Problem statement: Please write out, exactly, every line of the listing from its first line through the one that includes "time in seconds".

Dataset content:
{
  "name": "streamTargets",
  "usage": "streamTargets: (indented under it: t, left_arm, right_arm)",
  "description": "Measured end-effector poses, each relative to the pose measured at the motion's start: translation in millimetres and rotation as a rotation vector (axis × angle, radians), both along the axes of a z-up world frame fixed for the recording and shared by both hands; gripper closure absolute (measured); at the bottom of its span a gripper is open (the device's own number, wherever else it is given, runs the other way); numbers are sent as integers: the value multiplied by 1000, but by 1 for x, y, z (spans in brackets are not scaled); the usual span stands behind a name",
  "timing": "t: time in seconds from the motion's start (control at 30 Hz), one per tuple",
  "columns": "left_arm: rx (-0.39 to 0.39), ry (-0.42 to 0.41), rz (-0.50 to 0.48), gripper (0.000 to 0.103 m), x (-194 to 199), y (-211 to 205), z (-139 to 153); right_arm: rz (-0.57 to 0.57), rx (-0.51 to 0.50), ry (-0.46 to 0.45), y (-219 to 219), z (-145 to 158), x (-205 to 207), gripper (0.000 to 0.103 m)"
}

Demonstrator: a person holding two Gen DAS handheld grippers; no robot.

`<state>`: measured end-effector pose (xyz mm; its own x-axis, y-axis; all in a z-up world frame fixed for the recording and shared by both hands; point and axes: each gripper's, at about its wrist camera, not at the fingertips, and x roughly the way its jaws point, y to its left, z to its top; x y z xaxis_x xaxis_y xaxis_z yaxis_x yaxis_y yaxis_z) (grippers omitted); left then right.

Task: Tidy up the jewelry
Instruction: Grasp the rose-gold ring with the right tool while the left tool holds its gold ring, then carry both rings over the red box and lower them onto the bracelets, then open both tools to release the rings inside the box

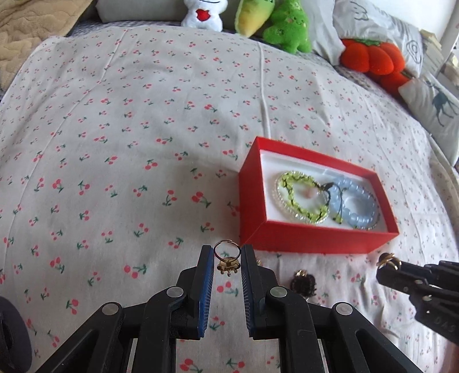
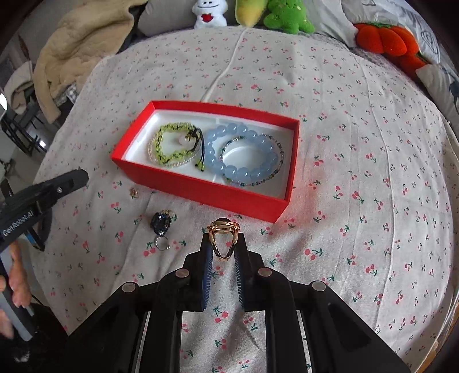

Your solution:
{
  "name": "streamTargets",
  "usage": "streamTargets: (indented under it: t, left_arm, right_arm)",
  "description": "Measured end-effector poses, each relative to the pose measured at the motion's start: translation in millimetres and rotation as a rotation vector (axis × angle, radians), both along the axes of a z-up world frame fixed for the recording and shared by both hands; gripper closure absolute (measured); at the bottom of its span a gripper is open (the device's own number, wherever else it is given, runs the other way); numbers are sent as integers: the value multiplied by 1000, but by 1 for x, y, z (spans in brackets are not scaled); the usual span stands behind a name",
  "timing": "t: time in seconds from the motion's start (control at 30 Hz), one per tuple",

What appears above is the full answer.